3.- La vacuna de conformidad con las reivindicaciones 1 ó 2, caracterizada además porque se usan antígenos virales o bacterianos o de hongos como inmunógeno.

4.- La vacuna de conformidad con las reivindicaciones 1 a 3, caracterizada además porque el inmunógeno provee inmunización contra una enfermedad la cual se trasmite mediante infección de mucosas.

5.- La vacuna de conformidad con la reivindicación 4, caracterizada además porque se usan antígenos de influenza como ¡nmunógeno.
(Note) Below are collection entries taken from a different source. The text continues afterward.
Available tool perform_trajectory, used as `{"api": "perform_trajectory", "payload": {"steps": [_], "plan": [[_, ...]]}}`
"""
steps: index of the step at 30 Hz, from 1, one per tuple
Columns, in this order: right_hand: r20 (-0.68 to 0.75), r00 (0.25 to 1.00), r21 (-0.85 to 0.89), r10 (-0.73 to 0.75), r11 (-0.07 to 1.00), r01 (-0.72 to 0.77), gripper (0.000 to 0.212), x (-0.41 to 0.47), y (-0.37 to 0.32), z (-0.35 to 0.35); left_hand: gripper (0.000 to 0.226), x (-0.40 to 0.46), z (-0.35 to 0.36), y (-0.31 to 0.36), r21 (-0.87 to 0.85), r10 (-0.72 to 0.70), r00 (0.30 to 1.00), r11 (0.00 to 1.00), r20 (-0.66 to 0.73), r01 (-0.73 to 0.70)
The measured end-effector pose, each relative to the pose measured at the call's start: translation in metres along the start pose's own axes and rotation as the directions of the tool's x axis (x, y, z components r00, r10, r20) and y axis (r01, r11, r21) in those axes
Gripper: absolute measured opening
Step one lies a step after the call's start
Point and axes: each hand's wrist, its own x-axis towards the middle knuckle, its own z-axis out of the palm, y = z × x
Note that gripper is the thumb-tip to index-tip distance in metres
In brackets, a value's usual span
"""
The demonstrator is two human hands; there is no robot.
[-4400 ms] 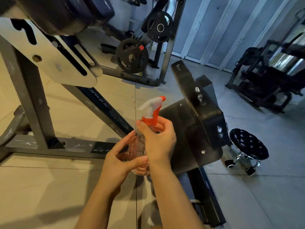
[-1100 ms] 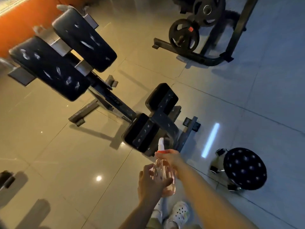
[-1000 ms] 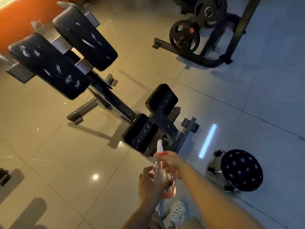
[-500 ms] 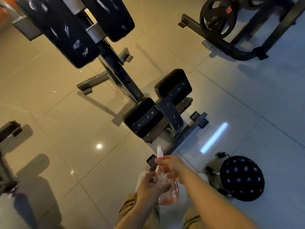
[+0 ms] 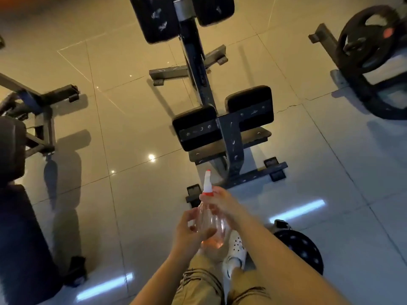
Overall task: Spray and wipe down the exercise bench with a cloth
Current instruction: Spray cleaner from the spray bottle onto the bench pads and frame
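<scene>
A clear spray bottle [image 5: 209, 223] with a white and orange nozzle is upright in front of me, above my legs. My right hand [image 5: 222, 202] grips its neck just under the nozzle. My left hand [image 5: 190, 227] cups the lower body of the bottle from the left, fingers curled round it. The exercise bench [image 5: 222, 126] stands on the floor ahead, with two small black pads near me and two larger worn black pads [image 5: 158, 16] at the far end. I see no cloth.
A black studded rolling stool [image 5: 301, 249] sits close at my right. A rack with weight plates [image 5: 370, 47] stands at the far right. Another dark machine and pad [image 5: 19, 194] fill the left edge. The floor is glossy tile.
My view has swung left, so the bench now runs straight away from me instead of slanting. Both hands keep holding the bottle in the same grip.
</scene>
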Motion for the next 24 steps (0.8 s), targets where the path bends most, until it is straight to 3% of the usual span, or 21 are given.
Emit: {"api": "perform_trajectory", "payload": {"steps": [2, 6, 8, 12, 16, 24], "plan": [[-0.013, 0.999, -0.001, -0.032, 0.999, 0.032, 0.028, -0.007, -0.009, -0.009, 0.054, -0.004, 0.007, 0.010, -0.005, 0.036, 0.999, 0.999, 0.013, -0.036], [-0.029, 0.994, -0.062, -0.108, 0.992, 0.106, 0.011, -0.017, -0.031, -0.035, 0.056, -0.004, 0.027, 0.039, -0.009, 0.086, 0.996, 0.996, 0.038, -0.086], [-0.064, 0.989, -0.067, -0.131, 0.990, 0.127, 0.013, -0.020, -0.039, -0.053, 0.057, 0.000, 0.038, 0.050, -0.001, 0.110, 0.993, 0.994, 0.050, -0.110], [-0.196, 0.975, 0.018, -0.109, 0.993, 0.115, 0.041, -0.019, -0.056, -0.092, 0.060, 0.012, 0.066, 0.081, -0.012, 0.149, 0.985, 0.989, 0.091, -0.148], [-0.274, 0.959, 0.093, -0.079, 0.990, 0.108, 0.038, -0.006, -0.089, -0.127, 0.056, 0.031, 0.091, 0.121, -0.046, 0.188, 0.978, 0.982, 0.093, -0.184], [-0.224, 0.970, 0.068, -0.098, 0.991, 0.116, 0.037, 0.027, -0.152, -0.149, 0.054, 0.082, 0.088, 0.181, -0.036, 0.210, 0.972, 0.978, 0.108, -0.207]]}}
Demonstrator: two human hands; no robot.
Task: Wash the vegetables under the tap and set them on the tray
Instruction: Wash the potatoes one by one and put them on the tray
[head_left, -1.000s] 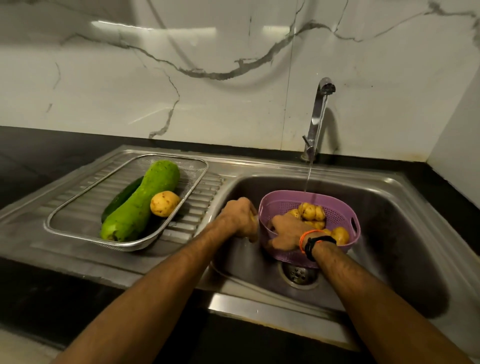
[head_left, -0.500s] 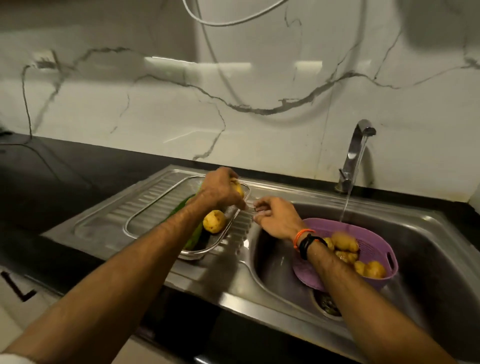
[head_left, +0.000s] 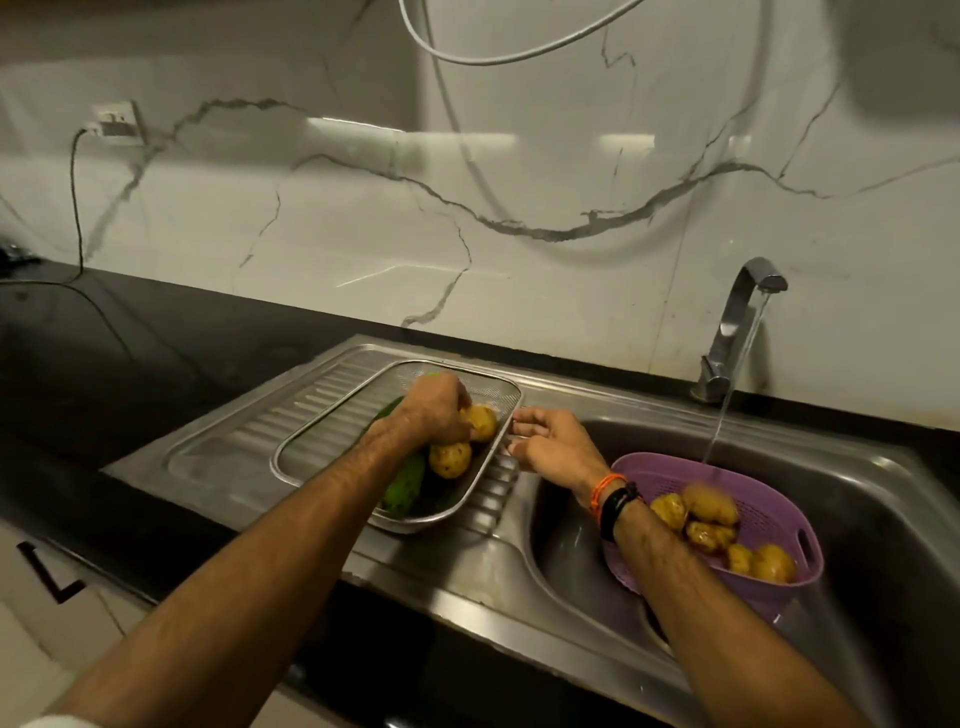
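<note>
1. Two potatoes lie in the mesh tray (head_left: 332, 421) on the sink's drainboard; the left hand (head_left: 434, 410) curls its fingers round the farther potato (head_left: 480, 422), touching the nearer one (head_left: 450, 459).
2. Right hand (head_left: 550, 441) hovers relaxed beside the tray rim, holding nothing.
3. Green gourd (head_left: 404, 486) lies in the tray under the left forearm.
4. Tap (head_left: 737, 322) runs into a purple colander (head_left: 779, 514) of unwashed potatoes (head_left: 709, 506) in the basin.
</note>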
6.- El uso de las subunidades B de enterotoxina termolábil (LTB) características de E. coli, completamente libre de la subunidad A u holotoxina LT tóxica, en la preparación de una vacuna que comprende un inmunógeno en partículas y una cantidad adyuvante de dicha LTB adecuada para la inducción de una respuesta sistémica de inmunoglobulina contra dicho inmunógeno en un individuo después de administración en mucosas.

7.- El uso de las subunidades B de enterotoxina termolábil (LTB) características de E. coli, completamente libre de la subunidad A u holotoxina LT tóxica, en la preparación de una vacuna que comprende un inmunógeno en partículas y una cantidad adyuvante de dicha LTB adecuada para la inducción de una respuesta inmune común en mucosas contra dicho inmunógeno en un individuo después de administración local en mucosas.